Multiprovider insurers.
Fee for service
It works worldwide
Errr.. isn’t dentistry mostly owned by private equity with large numbers who can’t afford it having to pull out their own teeth with string ?
I dunno mate. When I have visited family in Australia, it seems that everyone gets better medical care under their health model (and staff have better working conditions). If that’s doing a dentist- sign me up!!!

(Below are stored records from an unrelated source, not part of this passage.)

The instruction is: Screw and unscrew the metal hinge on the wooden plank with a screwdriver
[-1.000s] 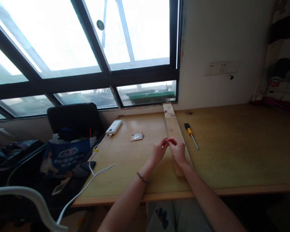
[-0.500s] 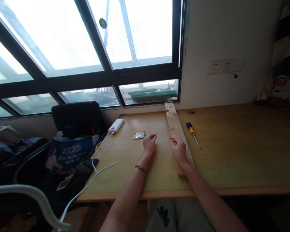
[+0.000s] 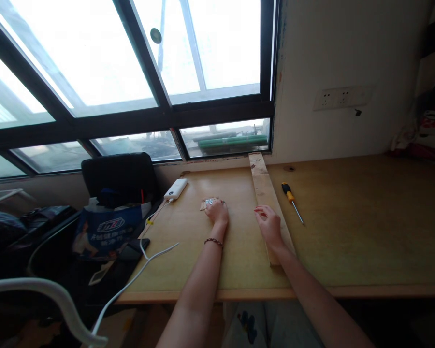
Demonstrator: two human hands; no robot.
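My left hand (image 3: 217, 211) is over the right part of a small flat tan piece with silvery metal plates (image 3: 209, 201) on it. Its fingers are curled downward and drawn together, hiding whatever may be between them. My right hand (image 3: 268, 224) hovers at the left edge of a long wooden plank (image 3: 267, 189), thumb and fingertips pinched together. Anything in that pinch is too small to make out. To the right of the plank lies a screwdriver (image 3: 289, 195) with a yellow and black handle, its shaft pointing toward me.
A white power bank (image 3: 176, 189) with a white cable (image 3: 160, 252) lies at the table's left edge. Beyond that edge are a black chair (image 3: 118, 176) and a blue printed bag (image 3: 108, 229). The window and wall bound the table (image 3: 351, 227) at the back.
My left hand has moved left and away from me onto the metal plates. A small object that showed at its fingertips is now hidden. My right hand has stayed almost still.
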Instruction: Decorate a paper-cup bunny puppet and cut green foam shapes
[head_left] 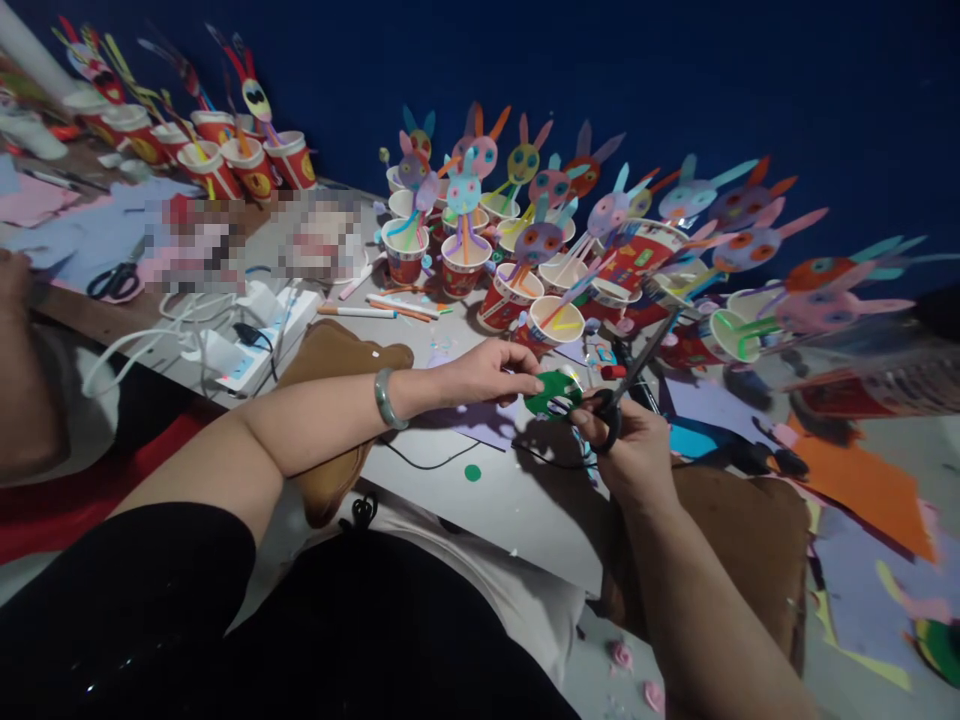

The GP model in Australia is in severe trouble – insufficient Medicare rebates and rising gap fees. Not a happy workforce. Not ruling out some sort of hybrid model at all but probably better looking at Scandinavia and The Netherlands
My friend is a GP in Australia. Those doing private only are fine. The public stuff is severely underfunded and GPs are getting out of it and going to the urgent care centres to work; probably like the darzi centres/ neighbourhood health centres. But substantial differences between here and Australia mean the government would be a lot more stressed if we did it. Firstly we have a much older population and general practice manages far more of the complexity, hospital dump, care of the elderly, etc. I worked there in A&E for 3 years. Far more coming in to A&E and minimum managed in community. So us going dental would be much better leverage on government to fund the NHS patients properly ie we would hold the negotiating angle. Secondly their GP surgeries tend to be premises, IT etc owned by large private companies with GPs using those services and taking their cut. We are independent businesses. Thirdly, the single patient record is designed for the government to become data controller and allow all the big tech and AI companies salivating over access to get it. The most useful and complete info is held in the GP record. If we dental it we would not be complying with sharing that private patient GP data. No need to. And that would seriously affect the fullness of population data set and utility. I assume if GPs go dental they stay as small businesses, use third party financial schemes for the cover equivalent of denplan, etc and take the profits. Some dentists 9and most vets) have gone in with big multinationals but there would be no reason to do that as the majority of GP businesses are small private independent. ith PCNs we even have separate buildings to follow current compliance and have a separate premises for seeing private patients. As currently patients can see a private GP and then swan back into the NHS surgery (same with consultant appts) I do not see why we can’t do the same and get extra income. Win win. I think it will provide a strong negotiating position and will work well. Lastly if the government refuses to fund the NHS patients properly and the care continues to deteriorate we can clearly communicate why and the population will know exactly why. Bring it on.